WORK REQUIRED:
Across the whole listing, how many lines hold the word "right"? Reply with the number by itself.

STORED DATA:
────────────────────────────────────────
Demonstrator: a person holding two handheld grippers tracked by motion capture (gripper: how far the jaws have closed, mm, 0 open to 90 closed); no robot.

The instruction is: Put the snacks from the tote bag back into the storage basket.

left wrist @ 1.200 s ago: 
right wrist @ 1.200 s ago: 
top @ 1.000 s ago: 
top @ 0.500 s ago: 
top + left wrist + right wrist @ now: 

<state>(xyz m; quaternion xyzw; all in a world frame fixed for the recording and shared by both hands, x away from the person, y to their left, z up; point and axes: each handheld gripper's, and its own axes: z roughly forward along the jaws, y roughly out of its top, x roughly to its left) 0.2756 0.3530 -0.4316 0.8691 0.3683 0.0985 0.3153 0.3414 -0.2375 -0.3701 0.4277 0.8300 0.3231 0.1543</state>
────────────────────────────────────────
EXERCISE OUTPUT:
2